5 lessons Vulnerability is teaching us

Lessons from Brené Brown’s “The power of vulnerability”

--

Vulnerability, according to its dictionary definition, is “the state of being exposed to the possibility of being attacked or harmed, either physically or emotionally”. Just reading that definition makes me wonder who would want to expose himself to that kind of possibility?

Brené Brown, a social science researcher-storyteller from the University of Houston, argues that being vulnerable is not totally a bad thing. It has power, too.

Ten years in social work, one of the many lessons Brené learned is that people who have a sense of courage, compassion, connection, and vulnerability have a strong sense of love and belongingness.

Those who embrace vulnerability are those that think of it neither as a bad nor a good thing, but rather as a necessary thing — necessary to completely feel all our emotions.

When we numb vulnerability like with our other negative emotions, we also numb the good ones like happiness and love.

…vulnerability is the core of shame and fear and our struggle for worthiness, but it appears that it’s also the birthplace of joy, of creativity, of belonging, of love.

We have mixed feelings about vulnerability. two-thirds of our group are quite hesitant to the idea of being open to vulnerability. The remaining one-third thinks about the concept in a similar way Brené does.

For the hesitant ones, they believe that vulnerability can indeed make a person feel genuinely happy and open. But at the same time, being vulnerable can also mean that you’re allowing yourself to be hurt, to feel shame and fear. Being vulnerable means you are “willing to do something where there are no guarantees”, and that can mean serious anxiety and trust issues.

At the end of our sharing session, we picked up the following lessons:

  1. Being vulnerable takes humility
    When one truly accepts that he/she is imperfect, then he/she allows him/herself to be vulnerable; and that vulnerability carries another lesson: everyone makes mistakes and that’s what makes us normal.
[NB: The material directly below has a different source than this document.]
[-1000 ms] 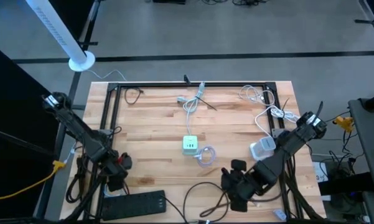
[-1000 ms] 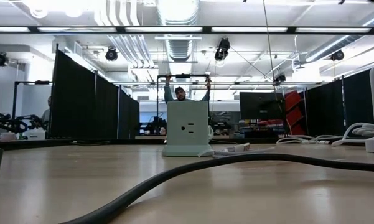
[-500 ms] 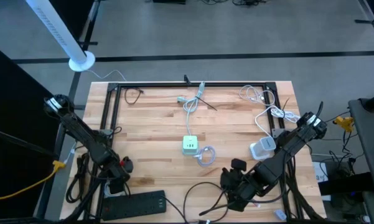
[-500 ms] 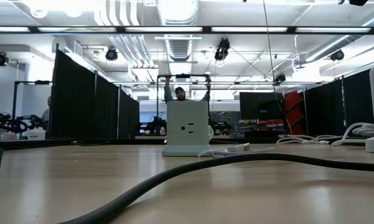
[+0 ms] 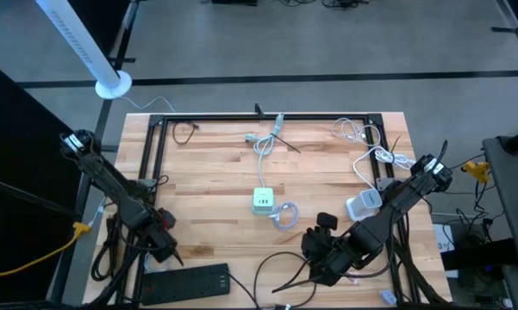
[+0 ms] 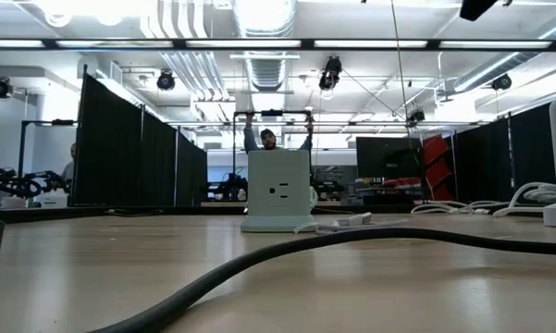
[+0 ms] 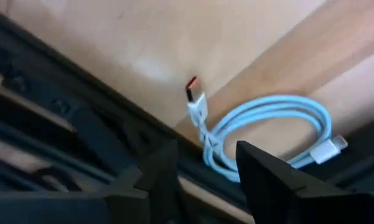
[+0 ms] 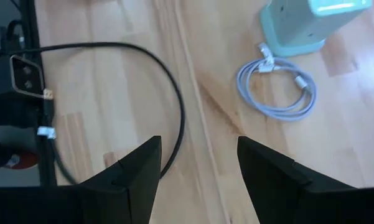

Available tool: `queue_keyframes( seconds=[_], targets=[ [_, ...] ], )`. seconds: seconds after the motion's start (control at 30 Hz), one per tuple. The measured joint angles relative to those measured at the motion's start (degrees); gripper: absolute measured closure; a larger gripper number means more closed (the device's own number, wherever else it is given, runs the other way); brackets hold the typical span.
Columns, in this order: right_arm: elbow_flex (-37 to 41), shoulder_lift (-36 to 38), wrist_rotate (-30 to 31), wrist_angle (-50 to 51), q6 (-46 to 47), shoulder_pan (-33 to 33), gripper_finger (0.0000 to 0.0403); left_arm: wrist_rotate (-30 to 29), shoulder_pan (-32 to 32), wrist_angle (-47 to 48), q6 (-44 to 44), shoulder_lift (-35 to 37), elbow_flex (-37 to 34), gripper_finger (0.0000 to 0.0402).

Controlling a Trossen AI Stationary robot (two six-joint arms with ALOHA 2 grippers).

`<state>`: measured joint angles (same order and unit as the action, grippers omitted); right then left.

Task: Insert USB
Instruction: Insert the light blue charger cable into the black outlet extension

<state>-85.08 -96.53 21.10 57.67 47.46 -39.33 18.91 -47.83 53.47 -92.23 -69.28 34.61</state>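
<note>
Wooden worktop (image 5: pixel 207 185) carries the green charger block (image 5: pixel 263 201) at its centre, with the coiled USB cable (image 5: pixel 285 215) just beside it. Left pincer (image 7: pixel 202 171) hangs off the near-left edge, apparently parted and empty. Right pincer (image 8: pixel 196 165) hovers wide over bare boards.

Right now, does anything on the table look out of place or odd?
Nothing looks damaged or spilled. The green charger block stands upright mid-table, with the coiled USB cable loose beside it, not plugged in. Both grippers are empty.
</note>
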Motion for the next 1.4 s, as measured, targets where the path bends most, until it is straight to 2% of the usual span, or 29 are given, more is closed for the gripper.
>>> queue_keyframes(
  seconds=[0.37,0.43,0.53,0.67,0.77,0.9,1.03,1.13,1.23,1.33,1.4],
  targets=[
    [0.0,0.0,0.0,-0.1,0.5,-0.1,0.0208,0.8,0.1,-13.3,-5.4,0.2,-10.1,0.0292],
    [0.0,0.0,0.0,-0.2,0.5,-0.1,0.0208,1.3,0.1,-15.0,-5.4,0.2,-10.2,0.0316],
    [0.0,0.0,0.0,-0.2,-0.3,-0.1,0.0208,0.6,0.0,-15.9,-4.5,0.1,-9.2,0.0379],
    [0.0,0.0,1.1,-0.3,-1.9,0.0,0.0208,-5.2,0.1,-16.9,-4.4,0.3,-5.9,0.0384],
    [0.0,0.3,4.9,-0.3,-3.4,0.2,0.0208,-15.3,0.4,-15.1,-4.4,0.8,-2.6,0.0384],
    [0.0,1.2,12.7,-0.6,-4.2,1.3,0.0208,-34.2,1.0,-11.3,-0.2,2.5,3.0,0.0384],
    [0.0,1.4,16.6,-4.3,-7.6,4.2,0.0208,-57.3,1.4,-11.0,11.9,5.3,9.3,0.0384],
    [0.0,1.4,16.6,-10.9,-14.9,7.0,0.0208,-70.5,2.6,-10.8,23.9,6.9,13.2,0.0384],
    [0.0,1.4,16.5,-19.6,-24.3,10.7,0.0208,-77.9,4.8,-10.8,36.6,8.4,16.9,0.0384],
    [0.0,1.4,15.4,-29.7,-34.5,14.7,0.0208,-80.7,7.4,-11.0,45.3,9.2,19.8,0.0384],
    [0.0,1.4,12.6,-36.2,-40.4,17.4,0.0208,-81.6,8.8,-12.4,50.9,10.1,21.4,0.0384]
  ],
)
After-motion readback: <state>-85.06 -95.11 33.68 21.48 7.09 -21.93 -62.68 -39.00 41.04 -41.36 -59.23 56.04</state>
A participant notes, “vulnerability is synonymous with humility.”
  2. We are still worthy of love and belongingness despite our imperfections
    Brené mentioned that the generation today should raise children that are aware they are worthy of love and belongingness even if they don’t do so well in school, for example. There’s more to love in us than our imperfections.
  3. It’s okay to seek help
    Let’s accept the fact that we cannot do everything on our own. There will always be times when we’ll need some form of support. And that is perfectly okay. Seeking help makes things lighter. It doesn’t mean we’re weak. It just shows that we’re strong enough to accept our imperfections.
  4. We cannot selectively numb our emotions
    We can only feel genuinely happy if we have felt sadness. We can only feel the genuine joy of victory when we have already felt defeat. “You cannot selectively numb. So when we numb those, we numb joy, we numb gratitude, we numb happiness. And then, we are miserable, and we are looking for purpose and meaning, and then we feel vulnerable, so then we have a couple of beers and a banana nut muffin. And it becomes this dangerous cycle,” Brené notes.
  5. Try to allow yourself to be seen, “deeply seen, vulnerably seen”
    This lesson comes with two more “sub-lessons”. When we allow ourselves to be vulnerably seen, that’s when we feel that we’re genuinely alive. Brené suggests that we (1) “practice gratitude and joy at moments of terror”. Another sub-lesson, and probably the most important one according to Brené, is (2) believing within ourselves that “we’re enough”. This makes us kinder and gentler to others — to ourselves.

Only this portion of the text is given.